▸ TO DO
Repeat the listing word for word, but skip any pictures.

◇ ◇ ◇ ◇

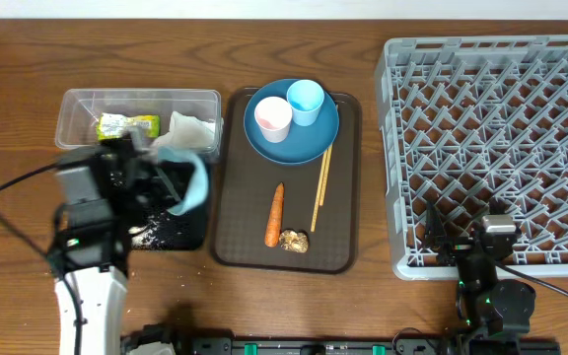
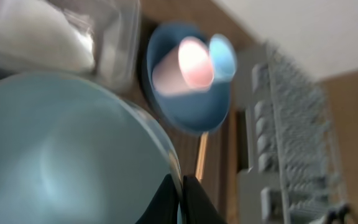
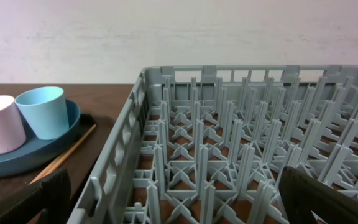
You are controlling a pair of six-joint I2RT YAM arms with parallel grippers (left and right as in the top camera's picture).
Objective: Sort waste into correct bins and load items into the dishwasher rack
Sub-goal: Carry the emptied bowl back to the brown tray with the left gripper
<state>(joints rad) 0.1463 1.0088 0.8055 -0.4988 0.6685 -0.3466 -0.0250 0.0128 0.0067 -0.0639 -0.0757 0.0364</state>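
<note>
- Overhead view: the white bowl with light blue outside (image 1: 197,184) is tipped steeply on edge at centre left. Its light blue curve bulges toward the right of the frame, above the black tray (image 1: 187,237), which has rice (image 1: 149,233) scattered on it.
- The left gripper (image 2: 183,186) has its fingers drawn nearly together, pinching the bowl's rim. The left wrist view is blurred.
- The left arm (image 1: 92,266) rises from the lower left and bends over the black tray, just below the clear tub (image 1: 77,104).
- The tub holds the yellow-green wrapper (image 1: 126,125) and the white napkin (image 1: 193,129).
- On the brown serving tray (image 1: 240,212), the carrot stick (image 1: 275,215) and chopsticks (image 1: 321,187) run top to bottom. The brown lump (image 1: 295,240) lies at the carrot's lower end.
- The blue plate (image 1: 299,146) carries the pink cup (image 1: 272,118) and light blue cup (image 1: 305,101), upright and touching.
- The right gripper (image 3: 179,211) is spread wide and empty at the lower edge of the dishwasher rack (image 1: 496,148).
</note>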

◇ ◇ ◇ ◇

▸ WRITTEN SOLUTION
You are controlling a pair of six-joint I2RT YAM arms with parallel grippers (left and right as in the top camera's picture).
Objective: Sort waste into correct bins and load items into the dishwasher rack
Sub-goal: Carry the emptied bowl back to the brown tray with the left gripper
<state>(joints rad) 0.1463 1.0088 0.8055 -0.4988 0.6685 -0.3466 -0.0250 0.0128 0.0067 -0.0639 -0.0757 0.0364</state>
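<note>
- Overhead view: the white bowl with light blue outside (image 1: 197,184) is tipped steeply on edge at centre left. Its light blue curve bulges toward the right of the frame, above the black tray (image 1: 187,237), which has rice (image 1: 149,233) scattered on it.
- The left gripper (image 2: 183,186) has its fingers drawn nearly together, pinching the bowl's rim. The left wrist view is blurred.
- The left arm (image 1: 92,266) rises from the lower left and bends over the black tray, just below the clear tub (image 1: 77,104).
- The tub holds the yellow-green wrapper (image 1: 126,125) and the white napkin (image 1: 193,129).
- On the brown serving tray (image 1: 240,212), the carrot stick (image 1: 275,215) and chopsticks (image 1: 321,187) run top to bottom. The brown lump (image 1: 295,240) lies at the carrot's lower end.
- The blue plate (image 1: 299,146) carries the pink cup (image 1: 272,118) and light blue cup (image 1: 305,101), upright and touching.
- The right gripper (image 3: 179,211) is spread wide and empty at the lower edge of the dishwasher rack (image 1: 496,148).
</note>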

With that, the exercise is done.